• _Exercise prompt_: Read the data below. Every line holding the string "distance" must be copied.

• _Information given_:
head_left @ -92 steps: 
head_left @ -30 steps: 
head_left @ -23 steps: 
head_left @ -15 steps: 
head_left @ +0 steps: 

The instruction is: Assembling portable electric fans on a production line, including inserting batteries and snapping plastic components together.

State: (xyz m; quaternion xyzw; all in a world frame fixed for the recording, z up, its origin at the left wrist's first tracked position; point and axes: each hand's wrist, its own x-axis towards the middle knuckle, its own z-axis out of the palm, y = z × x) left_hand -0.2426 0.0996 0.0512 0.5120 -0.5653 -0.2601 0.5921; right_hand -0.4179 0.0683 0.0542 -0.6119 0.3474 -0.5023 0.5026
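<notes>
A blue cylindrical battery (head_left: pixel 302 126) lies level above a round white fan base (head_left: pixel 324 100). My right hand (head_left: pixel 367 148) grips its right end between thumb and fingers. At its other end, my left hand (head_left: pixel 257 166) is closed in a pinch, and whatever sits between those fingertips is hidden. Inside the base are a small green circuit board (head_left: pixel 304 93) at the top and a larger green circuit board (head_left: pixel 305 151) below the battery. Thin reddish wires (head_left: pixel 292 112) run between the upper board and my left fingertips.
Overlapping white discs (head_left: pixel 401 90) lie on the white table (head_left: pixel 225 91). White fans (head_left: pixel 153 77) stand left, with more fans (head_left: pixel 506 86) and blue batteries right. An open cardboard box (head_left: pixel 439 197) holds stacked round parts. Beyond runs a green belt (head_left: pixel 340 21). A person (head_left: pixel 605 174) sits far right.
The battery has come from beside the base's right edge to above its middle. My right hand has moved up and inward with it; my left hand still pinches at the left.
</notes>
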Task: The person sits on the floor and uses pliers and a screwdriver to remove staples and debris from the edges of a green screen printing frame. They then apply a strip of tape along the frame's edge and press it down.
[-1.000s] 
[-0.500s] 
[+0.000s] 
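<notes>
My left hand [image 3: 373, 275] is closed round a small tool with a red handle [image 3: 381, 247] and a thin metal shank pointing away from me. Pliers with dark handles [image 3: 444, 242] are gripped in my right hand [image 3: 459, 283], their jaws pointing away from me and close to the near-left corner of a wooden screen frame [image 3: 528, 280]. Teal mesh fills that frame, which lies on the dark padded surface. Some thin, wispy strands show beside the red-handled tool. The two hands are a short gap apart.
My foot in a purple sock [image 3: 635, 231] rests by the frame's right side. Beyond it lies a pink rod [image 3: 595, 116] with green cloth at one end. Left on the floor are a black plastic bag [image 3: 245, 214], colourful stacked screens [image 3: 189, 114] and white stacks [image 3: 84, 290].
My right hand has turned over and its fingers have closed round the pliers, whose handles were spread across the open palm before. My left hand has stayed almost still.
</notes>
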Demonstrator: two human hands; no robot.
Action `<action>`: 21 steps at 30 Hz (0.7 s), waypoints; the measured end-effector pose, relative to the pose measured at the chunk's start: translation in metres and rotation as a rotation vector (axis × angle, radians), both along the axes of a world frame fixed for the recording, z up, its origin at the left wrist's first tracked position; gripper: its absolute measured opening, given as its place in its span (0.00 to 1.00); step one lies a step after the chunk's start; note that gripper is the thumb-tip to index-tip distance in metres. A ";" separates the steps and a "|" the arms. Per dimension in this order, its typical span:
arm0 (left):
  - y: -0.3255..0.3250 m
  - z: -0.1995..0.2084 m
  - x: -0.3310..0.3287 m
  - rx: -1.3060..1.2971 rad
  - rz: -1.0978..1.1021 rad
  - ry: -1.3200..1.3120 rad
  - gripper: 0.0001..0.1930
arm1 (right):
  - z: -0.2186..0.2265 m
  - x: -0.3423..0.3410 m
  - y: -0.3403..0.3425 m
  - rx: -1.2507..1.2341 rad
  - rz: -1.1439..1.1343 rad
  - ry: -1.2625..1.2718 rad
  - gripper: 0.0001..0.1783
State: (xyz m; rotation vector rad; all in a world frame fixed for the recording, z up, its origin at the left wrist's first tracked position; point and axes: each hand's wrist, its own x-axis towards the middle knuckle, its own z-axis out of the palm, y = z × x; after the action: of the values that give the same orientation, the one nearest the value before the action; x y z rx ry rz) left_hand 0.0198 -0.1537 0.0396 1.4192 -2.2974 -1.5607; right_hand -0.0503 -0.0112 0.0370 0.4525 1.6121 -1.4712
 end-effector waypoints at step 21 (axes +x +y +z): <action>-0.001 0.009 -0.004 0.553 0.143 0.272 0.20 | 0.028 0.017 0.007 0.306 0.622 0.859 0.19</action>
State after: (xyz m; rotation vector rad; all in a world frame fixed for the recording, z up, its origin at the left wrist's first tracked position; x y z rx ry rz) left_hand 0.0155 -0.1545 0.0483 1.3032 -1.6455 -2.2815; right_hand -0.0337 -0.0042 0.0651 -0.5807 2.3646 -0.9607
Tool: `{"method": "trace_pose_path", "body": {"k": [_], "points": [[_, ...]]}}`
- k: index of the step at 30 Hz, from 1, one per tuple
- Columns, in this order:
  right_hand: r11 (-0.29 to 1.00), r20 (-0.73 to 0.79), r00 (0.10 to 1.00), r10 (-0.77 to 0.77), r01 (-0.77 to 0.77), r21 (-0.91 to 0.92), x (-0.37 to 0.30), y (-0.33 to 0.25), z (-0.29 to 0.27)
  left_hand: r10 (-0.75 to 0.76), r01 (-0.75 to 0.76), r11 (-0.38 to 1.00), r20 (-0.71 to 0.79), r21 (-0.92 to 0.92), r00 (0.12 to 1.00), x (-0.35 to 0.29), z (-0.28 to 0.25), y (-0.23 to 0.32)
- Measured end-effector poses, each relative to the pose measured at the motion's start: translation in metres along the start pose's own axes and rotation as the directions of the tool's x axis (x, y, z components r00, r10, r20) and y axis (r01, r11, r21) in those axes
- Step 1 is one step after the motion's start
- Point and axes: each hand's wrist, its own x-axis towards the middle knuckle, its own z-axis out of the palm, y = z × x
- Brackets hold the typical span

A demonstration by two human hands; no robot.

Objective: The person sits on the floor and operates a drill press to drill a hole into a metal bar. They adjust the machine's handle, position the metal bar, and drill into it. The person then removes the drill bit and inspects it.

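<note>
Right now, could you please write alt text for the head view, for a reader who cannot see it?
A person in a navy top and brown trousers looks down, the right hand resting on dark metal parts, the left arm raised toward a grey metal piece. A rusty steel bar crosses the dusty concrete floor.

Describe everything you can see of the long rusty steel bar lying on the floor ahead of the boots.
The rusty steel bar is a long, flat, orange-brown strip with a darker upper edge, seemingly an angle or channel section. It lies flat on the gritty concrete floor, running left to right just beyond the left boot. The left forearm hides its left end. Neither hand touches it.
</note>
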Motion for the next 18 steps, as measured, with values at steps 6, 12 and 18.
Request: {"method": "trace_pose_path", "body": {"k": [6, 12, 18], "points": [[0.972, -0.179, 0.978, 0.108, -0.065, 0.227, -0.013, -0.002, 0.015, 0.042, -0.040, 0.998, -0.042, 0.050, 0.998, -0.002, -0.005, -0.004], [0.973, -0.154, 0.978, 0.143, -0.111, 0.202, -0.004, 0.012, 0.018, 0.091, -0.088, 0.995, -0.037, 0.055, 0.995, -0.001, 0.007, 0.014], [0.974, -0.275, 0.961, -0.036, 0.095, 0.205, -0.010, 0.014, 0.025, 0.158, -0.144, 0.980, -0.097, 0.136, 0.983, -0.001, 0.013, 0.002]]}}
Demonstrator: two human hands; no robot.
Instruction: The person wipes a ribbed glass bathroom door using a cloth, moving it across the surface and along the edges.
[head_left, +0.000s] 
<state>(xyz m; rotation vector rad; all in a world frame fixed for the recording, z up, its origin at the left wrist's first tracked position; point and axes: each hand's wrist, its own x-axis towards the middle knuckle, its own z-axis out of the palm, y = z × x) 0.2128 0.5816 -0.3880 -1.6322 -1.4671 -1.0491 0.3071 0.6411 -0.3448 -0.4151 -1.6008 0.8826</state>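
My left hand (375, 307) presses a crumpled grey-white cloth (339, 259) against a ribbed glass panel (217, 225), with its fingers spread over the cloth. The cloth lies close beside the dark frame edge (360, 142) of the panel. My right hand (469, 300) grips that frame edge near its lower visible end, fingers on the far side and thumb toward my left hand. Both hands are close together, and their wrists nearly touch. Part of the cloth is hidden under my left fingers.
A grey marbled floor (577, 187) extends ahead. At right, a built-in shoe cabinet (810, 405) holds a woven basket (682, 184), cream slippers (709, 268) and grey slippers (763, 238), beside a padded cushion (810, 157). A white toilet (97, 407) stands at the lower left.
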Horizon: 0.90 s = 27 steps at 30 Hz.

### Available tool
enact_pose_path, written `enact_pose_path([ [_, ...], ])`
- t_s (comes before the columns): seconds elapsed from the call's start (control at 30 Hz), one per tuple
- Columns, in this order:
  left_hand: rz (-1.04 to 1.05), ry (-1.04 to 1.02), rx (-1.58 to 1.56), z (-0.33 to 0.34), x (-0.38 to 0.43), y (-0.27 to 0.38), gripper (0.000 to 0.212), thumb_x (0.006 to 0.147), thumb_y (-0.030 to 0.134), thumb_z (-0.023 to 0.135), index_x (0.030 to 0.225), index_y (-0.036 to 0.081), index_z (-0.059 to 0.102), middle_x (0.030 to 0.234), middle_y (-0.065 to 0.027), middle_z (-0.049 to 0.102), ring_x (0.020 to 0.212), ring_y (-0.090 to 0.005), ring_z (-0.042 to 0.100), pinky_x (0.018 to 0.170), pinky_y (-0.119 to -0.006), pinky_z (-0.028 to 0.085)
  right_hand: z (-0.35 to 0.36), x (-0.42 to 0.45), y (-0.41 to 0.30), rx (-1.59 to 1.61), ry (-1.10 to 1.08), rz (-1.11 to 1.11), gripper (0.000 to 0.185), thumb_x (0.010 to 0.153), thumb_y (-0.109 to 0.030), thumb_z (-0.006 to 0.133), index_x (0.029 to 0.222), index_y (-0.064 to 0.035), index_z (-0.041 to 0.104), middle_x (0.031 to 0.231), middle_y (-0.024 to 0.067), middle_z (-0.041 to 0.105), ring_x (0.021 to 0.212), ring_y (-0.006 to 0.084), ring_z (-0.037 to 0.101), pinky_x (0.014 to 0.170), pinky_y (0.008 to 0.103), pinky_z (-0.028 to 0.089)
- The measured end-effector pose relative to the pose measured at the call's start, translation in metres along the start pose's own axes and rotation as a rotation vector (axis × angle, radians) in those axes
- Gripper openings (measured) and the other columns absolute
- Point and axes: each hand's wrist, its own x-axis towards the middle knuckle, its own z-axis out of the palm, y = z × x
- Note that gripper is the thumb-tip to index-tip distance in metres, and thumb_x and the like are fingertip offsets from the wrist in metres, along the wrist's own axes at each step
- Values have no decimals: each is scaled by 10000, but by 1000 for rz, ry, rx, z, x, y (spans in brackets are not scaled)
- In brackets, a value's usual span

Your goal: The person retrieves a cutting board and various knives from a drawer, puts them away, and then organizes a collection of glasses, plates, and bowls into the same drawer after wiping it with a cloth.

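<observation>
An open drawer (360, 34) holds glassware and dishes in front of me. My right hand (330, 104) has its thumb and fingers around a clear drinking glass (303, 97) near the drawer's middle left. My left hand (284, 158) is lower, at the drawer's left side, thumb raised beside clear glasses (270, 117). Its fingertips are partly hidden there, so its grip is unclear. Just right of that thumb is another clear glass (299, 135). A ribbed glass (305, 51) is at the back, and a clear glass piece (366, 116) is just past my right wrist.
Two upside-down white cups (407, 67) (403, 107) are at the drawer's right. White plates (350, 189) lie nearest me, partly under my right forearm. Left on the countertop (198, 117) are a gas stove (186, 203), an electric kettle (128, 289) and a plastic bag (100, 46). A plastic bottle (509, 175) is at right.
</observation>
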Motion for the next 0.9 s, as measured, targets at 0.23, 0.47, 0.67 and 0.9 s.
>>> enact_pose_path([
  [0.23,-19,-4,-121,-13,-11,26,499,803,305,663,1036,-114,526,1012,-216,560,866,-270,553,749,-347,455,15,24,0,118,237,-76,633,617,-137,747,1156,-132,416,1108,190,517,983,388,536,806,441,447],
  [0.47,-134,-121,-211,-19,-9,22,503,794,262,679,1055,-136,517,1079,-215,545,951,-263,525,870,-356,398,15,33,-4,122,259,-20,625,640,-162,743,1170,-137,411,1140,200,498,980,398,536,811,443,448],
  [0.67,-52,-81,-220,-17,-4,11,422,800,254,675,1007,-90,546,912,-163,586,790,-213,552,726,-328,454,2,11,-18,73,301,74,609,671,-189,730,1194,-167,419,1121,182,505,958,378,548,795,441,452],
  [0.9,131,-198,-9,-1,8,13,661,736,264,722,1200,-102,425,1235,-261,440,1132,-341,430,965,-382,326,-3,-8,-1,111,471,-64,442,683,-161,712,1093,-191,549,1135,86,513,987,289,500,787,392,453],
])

• _Expected answer_:
Action `<action>`: 21 steps at 30 Hz (0.7 s), waypoints; the measured end-effector pose, relative to the pose measured at the chunk's start: translation in metres and rotation as a rotation vector (axis × angle, radians), both along the axes of a world frame fixed for the recording, z up, its origin at the left wrist's first tracked position; gripper: its absolute measured opening, given as its place in its span (0.00 to 1.00); step one lies a step after the chunk's start; note that gripper is the thumb-tip to index-tip distance in metres. A ";" separates the steps and a "|" the arms. Per dimension in this order, its typical span:
- Note that gripper is the thumb-tip to index-tip distance in metres, and thumb_x and the like are fingertip offsets from the wrist in metres, along the wrist's own axes at each step

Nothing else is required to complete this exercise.